§ **Directions**:
Below is a listing. Quote from it, exactly, the lines from the one containing "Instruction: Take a" down to the one containing "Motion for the", both ends included, and nothing else.

§ **Source information**:
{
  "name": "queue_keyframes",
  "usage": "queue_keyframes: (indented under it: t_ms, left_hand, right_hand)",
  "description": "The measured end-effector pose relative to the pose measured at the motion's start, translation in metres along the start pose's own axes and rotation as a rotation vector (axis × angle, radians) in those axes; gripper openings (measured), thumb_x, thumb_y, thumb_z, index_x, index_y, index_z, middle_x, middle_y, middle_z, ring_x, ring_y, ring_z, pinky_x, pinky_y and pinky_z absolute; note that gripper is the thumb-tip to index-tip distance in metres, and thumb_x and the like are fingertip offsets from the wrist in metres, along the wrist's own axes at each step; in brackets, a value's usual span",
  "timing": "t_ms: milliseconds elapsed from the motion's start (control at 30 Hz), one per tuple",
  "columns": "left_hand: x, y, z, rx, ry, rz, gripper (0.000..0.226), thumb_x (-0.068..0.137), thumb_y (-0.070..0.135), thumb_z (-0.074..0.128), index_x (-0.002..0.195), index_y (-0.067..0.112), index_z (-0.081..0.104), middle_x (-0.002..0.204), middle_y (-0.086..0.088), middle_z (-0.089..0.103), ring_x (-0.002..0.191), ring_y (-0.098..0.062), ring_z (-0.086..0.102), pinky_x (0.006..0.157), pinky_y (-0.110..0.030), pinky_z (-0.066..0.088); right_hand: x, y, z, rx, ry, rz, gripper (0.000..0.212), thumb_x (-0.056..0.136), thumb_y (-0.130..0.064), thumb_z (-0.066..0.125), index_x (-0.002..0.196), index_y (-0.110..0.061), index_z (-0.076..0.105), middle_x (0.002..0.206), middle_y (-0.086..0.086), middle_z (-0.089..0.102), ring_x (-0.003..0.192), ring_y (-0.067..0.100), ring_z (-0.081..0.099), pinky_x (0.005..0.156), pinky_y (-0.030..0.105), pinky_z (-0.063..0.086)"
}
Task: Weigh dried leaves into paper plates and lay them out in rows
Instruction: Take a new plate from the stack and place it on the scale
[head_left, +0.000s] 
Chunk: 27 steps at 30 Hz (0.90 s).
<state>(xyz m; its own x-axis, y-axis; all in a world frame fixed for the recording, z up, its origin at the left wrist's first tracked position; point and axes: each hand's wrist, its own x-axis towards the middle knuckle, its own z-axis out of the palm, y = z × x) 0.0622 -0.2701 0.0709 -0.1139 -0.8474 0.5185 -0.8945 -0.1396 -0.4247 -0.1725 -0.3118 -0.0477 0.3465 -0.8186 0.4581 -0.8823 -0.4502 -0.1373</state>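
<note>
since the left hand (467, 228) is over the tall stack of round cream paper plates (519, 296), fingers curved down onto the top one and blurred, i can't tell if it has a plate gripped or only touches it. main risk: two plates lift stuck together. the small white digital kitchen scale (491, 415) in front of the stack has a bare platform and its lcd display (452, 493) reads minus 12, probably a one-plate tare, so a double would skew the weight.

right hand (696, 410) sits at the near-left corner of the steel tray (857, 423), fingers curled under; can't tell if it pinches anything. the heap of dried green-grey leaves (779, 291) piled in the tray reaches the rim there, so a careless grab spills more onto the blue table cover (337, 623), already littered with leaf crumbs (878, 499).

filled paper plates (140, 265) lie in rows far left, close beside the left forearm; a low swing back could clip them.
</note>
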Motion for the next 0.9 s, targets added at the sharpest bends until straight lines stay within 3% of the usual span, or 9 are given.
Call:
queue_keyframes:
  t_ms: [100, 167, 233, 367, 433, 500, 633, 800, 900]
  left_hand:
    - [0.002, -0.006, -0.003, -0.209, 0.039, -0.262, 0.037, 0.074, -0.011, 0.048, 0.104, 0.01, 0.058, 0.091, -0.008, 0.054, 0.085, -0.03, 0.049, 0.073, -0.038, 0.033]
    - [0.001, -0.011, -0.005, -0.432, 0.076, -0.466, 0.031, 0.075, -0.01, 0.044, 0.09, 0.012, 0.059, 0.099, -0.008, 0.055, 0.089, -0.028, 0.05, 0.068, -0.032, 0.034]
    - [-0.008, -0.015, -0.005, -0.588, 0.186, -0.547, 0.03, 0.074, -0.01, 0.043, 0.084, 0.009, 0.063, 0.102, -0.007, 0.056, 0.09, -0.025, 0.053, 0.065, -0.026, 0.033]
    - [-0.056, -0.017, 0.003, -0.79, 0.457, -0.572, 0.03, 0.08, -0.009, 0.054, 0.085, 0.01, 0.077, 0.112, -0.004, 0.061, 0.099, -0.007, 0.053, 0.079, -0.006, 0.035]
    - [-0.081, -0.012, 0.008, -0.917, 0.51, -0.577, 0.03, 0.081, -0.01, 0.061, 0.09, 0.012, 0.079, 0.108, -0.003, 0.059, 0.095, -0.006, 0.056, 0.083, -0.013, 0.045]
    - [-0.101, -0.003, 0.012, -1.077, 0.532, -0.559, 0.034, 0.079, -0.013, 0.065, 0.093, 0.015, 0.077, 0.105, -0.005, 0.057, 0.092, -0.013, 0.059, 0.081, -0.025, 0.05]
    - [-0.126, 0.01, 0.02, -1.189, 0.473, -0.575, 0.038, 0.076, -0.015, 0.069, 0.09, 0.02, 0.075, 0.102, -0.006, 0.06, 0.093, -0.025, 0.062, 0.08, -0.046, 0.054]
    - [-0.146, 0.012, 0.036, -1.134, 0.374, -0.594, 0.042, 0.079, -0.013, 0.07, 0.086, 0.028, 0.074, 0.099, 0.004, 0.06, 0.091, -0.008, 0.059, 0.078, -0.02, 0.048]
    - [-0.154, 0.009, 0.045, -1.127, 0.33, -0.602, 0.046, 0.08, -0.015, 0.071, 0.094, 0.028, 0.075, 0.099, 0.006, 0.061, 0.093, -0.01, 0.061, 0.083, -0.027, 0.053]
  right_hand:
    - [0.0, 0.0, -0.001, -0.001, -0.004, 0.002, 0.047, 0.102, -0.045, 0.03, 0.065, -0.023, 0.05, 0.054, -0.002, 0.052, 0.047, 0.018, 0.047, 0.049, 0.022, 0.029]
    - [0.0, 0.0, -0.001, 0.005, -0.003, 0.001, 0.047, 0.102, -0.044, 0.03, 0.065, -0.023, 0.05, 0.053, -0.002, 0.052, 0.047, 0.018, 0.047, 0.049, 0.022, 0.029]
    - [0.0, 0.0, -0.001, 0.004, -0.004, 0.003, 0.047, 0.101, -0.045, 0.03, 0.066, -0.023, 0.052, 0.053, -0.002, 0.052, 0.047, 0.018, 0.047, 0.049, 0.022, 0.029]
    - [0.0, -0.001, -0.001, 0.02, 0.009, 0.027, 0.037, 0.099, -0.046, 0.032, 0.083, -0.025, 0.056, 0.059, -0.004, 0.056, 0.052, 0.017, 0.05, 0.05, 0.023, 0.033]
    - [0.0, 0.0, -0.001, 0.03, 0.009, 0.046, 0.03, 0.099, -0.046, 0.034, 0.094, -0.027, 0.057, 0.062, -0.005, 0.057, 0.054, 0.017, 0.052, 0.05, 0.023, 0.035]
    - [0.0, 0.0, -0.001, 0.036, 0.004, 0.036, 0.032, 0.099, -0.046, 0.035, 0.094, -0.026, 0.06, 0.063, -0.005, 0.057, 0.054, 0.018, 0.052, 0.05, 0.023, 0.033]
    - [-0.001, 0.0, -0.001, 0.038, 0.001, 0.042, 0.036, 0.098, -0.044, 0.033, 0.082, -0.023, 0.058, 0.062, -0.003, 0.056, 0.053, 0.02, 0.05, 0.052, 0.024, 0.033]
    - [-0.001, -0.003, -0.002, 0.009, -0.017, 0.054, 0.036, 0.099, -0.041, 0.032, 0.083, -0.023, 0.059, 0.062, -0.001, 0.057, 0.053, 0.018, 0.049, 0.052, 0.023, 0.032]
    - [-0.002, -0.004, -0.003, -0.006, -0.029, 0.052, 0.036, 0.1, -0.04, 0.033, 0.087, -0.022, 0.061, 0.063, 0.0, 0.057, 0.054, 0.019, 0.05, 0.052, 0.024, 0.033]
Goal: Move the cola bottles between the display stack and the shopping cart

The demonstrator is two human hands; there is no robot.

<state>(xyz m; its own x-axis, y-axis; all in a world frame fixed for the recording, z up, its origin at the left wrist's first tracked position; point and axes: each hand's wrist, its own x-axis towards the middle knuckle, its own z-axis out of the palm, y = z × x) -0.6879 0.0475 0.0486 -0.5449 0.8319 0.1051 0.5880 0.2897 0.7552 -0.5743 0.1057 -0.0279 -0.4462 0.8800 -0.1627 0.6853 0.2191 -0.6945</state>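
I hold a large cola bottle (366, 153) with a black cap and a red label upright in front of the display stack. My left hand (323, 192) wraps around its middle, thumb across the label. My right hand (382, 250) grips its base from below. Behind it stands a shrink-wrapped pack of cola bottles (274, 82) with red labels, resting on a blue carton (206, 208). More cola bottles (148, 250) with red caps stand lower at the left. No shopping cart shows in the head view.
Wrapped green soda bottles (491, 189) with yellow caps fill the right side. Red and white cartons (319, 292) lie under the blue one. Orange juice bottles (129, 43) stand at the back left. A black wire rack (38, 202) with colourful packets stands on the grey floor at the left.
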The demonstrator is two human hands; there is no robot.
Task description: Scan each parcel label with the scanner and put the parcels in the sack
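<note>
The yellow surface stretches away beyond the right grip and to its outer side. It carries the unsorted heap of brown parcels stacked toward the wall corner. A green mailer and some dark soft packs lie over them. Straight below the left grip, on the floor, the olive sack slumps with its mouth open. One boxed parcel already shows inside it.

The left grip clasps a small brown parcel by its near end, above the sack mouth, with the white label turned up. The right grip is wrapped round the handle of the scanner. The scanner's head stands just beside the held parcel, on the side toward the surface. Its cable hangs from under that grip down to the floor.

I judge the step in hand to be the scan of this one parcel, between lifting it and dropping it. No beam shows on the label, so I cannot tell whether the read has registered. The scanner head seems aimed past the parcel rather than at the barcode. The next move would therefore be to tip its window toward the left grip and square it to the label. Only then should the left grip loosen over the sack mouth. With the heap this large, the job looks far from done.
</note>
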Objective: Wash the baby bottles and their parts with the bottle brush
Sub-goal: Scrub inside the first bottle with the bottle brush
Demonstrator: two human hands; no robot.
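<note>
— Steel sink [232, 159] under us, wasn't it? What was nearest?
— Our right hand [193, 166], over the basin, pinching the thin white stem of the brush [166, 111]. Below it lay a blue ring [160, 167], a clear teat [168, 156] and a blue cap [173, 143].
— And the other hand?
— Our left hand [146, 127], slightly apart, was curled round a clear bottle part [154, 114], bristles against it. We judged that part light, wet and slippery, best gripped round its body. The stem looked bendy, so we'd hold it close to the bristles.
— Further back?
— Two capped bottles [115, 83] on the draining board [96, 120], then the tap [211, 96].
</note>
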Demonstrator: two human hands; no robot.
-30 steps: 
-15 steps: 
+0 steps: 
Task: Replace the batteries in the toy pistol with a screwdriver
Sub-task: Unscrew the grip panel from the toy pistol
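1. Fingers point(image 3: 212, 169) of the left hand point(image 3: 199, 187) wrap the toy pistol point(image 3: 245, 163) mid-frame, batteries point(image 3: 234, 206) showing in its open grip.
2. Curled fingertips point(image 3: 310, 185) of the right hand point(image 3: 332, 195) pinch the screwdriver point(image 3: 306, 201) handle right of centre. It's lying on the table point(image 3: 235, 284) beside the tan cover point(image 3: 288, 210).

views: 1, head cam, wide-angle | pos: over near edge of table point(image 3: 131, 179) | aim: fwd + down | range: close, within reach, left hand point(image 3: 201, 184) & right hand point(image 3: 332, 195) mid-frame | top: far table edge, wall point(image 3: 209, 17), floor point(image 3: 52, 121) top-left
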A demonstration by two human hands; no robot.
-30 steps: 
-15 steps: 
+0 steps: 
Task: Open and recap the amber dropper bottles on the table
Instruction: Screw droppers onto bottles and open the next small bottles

§ **Response to this exercise**:
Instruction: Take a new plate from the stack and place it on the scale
[head_left, +0.000s] 
Chunk: 27 steps at 30 Hz (0.90 s).
<state>(xyz m; its own x-axis, y-axis; all in a world frame fixed for the recording, z up, its origin at the left wrist's first tracked position; point and axes: each hand's wrist, its own x-axis towards the middle knuckle, its own z-axis out of the palm, y = z × x) 0.0622 -0.2701 0.0709 -0.1139 -0.8474 0.5185 -0.8945 -0.1396 -0.4247 -0.1725 -0.3118 -0.0477 0.3465 -0.8186 0.4581 -0.8823 -0.4502 -0.1373</state>
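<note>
since the left hand (467, 228) is over the tall stack of round cream paper plates (519, 296), fingers curved down onto the top one and blurred, i can't tell if it has a plate gripped or only touches it. main risk: two plates lift stuck together. the small white digital kitchen scale (491, 415) in front of the stack has a bare platform and its lcd display (452, 493) reads minus 12, probably a one-plate tare, so a double would skew the weight.

right hand (696, 410) sits at the near-left corner of the steel tray (857, 423), fingers curled under; can't tell if it pinches anything. the heap of dried green-grey leaves (779, 291) piled in the tray reaches the rim there, so a careless grab spills more onto the blue table cover (337, 623), already littered with leaf crumbs (878, 499).

filled paper plates (140, 265) lie in rows far left, close beside the left forearm; a low swing back could clip them.
</note>
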Motion for the next 0.9 s, targets added at the sharpest bends until straight lines stay within 3% of the usual span, or 9 are given.

Apart from this answer, nothing more is required.